Las plantas que necesitaban más cantidad de agua las había puesto en la bañera, llena hasta los bordes. Me dijo que esas las podía regar con la ducha de mano y me mostró el método correcto, salpicando de agua el suelo. Además de las muchas que había en la bañera, también había plantas en todas las superficies, las mesas, los alféizares, la mochila del váter, las encimeras de la cocina.

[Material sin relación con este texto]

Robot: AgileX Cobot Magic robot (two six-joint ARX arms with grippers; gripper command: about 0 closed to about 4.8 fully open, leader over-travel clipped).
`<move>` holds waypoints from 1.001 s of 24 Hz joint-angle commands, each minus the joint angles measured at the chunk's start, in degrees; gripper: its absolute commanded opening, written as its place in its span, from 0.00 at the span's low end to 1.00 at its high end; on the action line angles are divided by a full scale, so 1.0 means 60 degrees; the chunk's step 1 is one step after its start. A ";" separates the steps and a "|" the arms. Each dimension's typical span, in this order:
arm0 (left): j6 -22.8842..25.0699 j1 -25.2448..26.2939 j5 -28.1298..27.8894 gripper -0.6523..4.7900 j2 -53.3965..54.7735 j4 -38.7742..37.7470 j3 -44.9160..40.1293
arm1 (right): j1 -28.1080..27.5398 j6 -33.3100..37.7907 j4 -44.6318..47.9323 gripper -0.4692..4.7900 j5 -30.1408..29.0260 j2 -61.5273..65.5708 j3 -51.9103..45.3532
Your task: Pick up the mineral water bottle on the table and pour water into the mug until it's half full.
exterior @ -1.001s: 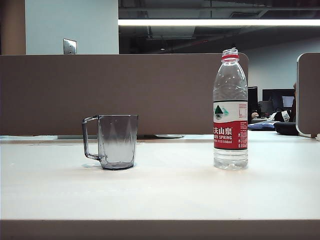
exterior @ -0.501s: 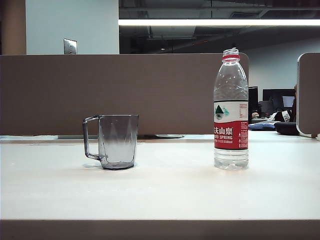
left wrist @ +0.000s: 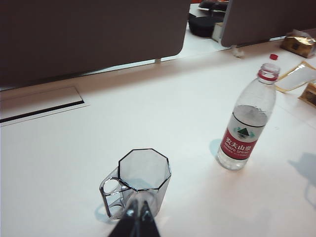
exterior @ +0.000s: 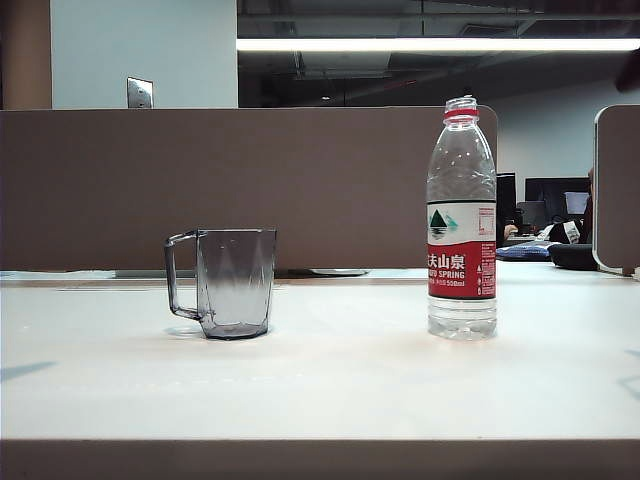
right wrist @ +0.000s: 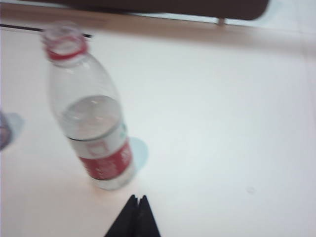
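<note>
- The wide off-white surface (exterior: 330, 380) carries both things of my task, and they stand well apart on it.
- To the left stands the small smoky-grey faceted transparent mug (exterior: 236, 283), upright, its thin angular handle turned to the left. I cannot tell whether there is any liquid in it.
- My left gripper (left wrist: 138, 219) hangs above the near side of that mug (left wrist: 140, 180), its dark fingertips pressed together with no gap and holding nothing.
- To the right stands the tall clear plastic mineral water bottle (exterior: 461, 220) with a red neck ring and a red-and-white label, upright and uncapped.
- Clear water (left wrist: 244, 116) sits in the bottle, its level showing just above the label.
- My right gripper (right wrist: 134, 217) is on the near side of the bottle (right wrist: 94, 116), its fingertips closed to a point, empty and apart from the bottle.
- A small red cap (left wrist: 273, 57) lies on the surface beyond the bottle.
</note>
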 commanded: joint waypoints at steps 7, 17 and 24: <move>0.0011 -0.0120 0.0062 0.11 -0.0015 0.0102 0.0073 | 0.1377 -0.0514 0.0175 0.35 0.0230 0.1559 -0.0135; 0.0047 -0.0117 0.0055 0.11 -0.0022 0.0007 0.0073 | 0.1541 -0.0412 0.1038 1.00 -0.0018 0.2106 -0.0142; 0.0138 -0.0117 0.0055 0.11 -0.0022 0.0007 0.0073 | 0.1545 -0.0408 0.2605 1.00 -0.0222 0.3279 -0.0149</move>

Según íbamos pasando junto a cada una de ellas, me decía el nombre y una o dos anécdotas sobre dónde la había comprado, sobre la vez en que estuvo a punto de matarla por exceso de fertilizante, y etcétera, soliloquios pronunciados sin apartar la vista de la planta en cuestión, como dirigiéndose a ella, nunca a mí. Era imposible prestarle atención. Terminamos el tour delante de un helecho titánico, frondas plumosas brotando como de una fuente de una maceta grande y negra, de cerámica brillante, con las puntas llegándome casi al hombro. Era, me dijo Potts, el regalo final que le había hecho Arthur, comprado el último día en que se sintió lo suficientemente bien como para salir a la calle, y esta planta, explicó, además del riego normal, al modo habitual, hay que rociarla dos veces al día. Blandió un pulverizador de plástico. «Importante, importante», dijo, meneando la botella como un dedo admonitorio. Fue idea suya subir la planta a mi casa, para ahorrarme viajes escaleras arriba y escaleras abajo, así lo dijo, aunque, claro, lo que estaba pensando era que no resultaba muy probable que yo me acordase de rociarla dos veces al día si no me la encontraba delante a cada rato. Yo no soy una persona práctica, estoy segura de que ella lo sabe, y no soy aficionada a la naturaleza. Una vez me regaló un geranio, hace muchos años, al poco tiempo de que su marido y ella se mudaran aquí. Lo puse en algún sitio y me olvidé de él hasta que varias semanas más tarde, limpiando el polvo de mi dormitorio, vi que encima del tocador había una maceta llena de tierra y ramas secas. Clarence y yo nunca permanecimos en el mismo sitio el tiempo suficiente como para tener plantas, aparte de flores cortadas, excepto al final, y en ese momento ninguno de los dos se molestó. Quizá no nos molestáramos a causa del empapelado de la última casa, tan florido y tan lleno de vida. Quiero decir que las flores avivaban el papel; era un diseño de flores. Rosas amarillas.